[ABOUT THIS TASK] Using the data below, work out how many lines contain "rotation", and report only that number.

[DATA SHOWN]
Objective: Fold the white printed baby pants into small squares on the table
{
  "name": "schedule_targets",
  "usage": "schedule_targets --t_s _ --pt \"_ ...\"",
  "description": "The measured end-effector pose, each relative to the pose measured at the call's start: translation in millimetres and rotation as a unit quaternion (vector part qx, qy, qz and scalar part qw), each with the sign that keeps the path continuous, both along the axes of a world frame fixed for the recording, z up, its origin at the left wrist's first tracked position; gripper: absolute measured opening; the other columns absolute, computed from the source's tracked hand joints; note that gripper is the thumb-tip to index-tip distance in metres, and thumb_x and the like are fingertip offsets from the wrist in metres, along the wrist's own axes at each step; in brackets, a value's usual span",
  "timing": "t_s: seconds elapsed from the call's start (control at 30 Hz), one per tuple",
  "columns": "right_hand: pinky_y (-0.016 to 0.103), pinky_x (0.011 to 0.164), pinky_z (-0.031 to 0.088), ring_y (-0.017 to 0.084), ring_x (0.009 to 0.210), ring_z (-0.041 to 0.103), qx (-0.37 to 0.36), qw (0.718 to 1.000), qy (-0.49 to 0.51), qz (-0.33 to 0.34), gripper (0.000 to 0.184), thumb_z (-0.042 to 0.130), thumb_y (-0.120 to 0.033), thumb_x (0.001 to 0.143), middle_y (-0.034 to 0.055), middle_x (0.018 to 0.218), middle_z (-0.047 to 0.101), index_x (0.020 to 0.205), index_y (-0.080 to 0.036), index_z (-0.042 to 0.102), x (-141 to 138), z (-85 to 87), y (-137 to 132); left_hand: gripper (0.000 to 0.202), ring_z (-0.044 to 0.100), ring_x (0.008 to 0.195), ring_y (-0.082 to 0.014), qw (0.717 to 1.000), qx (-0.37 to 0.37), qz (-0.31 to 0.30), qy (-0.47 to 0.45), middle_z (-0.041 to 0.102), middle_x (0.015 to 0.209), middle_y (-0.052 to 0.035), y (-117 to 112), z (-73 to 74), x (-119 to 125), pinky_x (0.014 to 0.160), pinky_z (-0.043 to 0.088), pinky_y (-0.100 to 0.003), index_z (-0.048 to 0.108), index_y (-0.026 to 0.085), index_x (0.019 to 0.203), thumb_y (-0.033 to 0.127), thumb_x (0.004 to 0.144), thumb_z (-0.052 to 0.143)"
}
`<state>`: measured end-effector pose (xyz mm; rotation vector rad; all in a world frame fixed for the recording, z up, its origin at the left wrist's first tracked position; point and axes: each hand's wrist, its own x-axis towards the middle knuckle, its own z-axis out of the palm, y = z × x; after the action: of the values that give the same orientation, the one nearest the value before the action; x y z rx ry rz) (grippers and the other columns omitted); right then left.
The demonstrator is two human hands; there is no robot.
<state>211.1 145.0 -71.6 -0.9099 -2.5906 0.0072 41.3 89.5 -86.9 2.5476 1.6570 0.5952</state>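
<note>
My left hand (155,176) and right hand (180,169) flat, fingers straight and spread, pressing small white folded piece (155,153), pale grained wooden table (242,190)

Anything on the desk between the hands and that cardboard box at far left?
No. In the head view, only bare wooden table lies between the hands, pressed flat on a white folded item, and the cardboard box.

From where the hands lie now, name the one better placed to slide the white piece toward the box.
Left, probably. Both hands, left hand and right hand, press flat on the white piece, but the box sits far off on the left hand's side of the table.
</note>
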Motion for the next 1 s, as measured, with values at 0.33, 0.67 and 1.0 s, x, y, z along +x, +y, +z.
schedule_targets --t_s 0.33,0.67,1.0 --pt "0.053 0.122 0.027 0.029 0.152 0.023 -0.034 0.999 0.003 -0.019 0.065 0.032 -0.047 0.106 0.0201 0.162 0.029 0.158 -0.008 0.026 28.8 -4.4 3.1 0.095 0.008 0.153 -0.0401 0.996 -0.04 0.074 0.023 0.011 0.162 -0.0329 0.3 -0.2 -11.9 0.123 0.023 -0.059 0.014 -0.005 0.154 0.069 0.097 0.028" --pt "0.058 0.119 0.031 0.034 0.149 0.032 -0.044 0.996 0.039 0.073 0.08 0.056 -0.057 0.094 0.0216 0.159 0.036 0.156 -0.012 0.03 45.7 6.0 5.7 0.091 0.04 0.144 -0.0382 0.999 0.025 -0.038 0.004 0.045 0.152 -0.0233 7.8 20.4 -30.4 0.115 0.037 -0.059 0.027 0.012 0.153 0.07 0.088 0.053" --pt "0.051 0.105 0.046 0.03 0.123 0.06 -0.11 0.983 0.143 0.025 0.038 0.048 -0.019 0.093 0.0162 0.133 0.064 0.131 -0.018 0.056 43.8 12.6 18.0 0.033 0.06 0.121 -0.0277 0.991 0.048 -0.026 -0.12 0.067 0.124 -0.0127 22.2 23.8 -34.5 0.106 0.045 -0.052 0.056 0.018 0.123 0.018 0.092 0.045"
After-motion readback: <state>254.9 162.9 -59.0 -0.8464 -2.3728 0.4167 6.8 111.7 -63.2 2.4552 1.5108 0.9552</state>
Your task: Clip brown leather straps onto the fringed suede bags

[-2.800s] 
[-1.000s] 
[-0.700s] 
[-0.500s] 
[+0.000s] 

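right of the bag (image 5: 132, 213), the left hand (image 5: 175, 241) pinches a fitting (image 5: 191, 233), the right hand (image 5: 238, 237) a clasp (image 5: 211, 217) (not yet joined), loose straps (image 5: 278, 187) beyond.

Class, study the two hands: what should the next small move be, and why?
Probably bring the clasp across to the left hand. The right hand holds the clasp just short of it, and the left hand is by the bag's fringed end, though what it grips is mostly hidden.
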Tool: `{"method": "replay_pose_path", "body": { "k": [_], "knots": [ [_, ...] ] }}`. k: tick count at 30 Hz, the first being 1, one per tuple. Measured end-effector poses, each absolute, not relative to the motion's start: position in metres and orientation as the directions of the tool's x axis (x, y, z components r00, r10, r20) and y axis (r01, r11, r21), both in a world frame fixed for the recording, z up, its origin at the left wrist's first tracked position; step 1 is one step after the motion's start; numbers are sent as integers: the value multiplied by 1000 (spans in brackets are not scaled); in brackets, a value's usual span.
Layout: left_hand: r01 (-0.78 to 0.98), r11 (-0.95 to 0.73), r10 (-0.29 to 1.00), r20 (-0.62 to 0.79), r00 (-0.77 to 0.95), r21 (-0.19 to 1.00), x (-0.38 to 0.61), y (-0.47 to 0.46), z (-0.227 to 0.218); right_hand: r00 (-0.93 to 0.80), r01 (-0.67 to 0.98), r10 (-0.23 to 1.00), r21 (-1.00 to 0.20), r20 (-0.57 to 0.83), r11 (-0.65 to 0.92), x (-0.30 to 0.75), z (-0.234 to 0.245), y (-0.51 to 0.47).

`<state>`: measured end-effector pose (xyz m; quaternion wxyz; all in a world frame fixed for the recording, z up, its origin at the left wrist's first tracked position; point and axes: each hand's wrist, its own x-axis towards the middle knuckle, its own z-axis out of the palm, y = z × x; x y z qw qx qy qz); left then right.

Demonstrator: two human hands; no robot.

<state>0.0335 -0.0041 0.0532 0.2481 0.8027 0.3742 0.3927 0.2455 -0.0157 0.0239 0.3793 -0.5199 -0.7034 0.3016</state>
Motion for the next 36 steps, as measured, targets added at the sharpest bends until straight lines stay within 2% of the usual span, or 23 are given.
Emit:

[EXERCISE OUTPUT] 2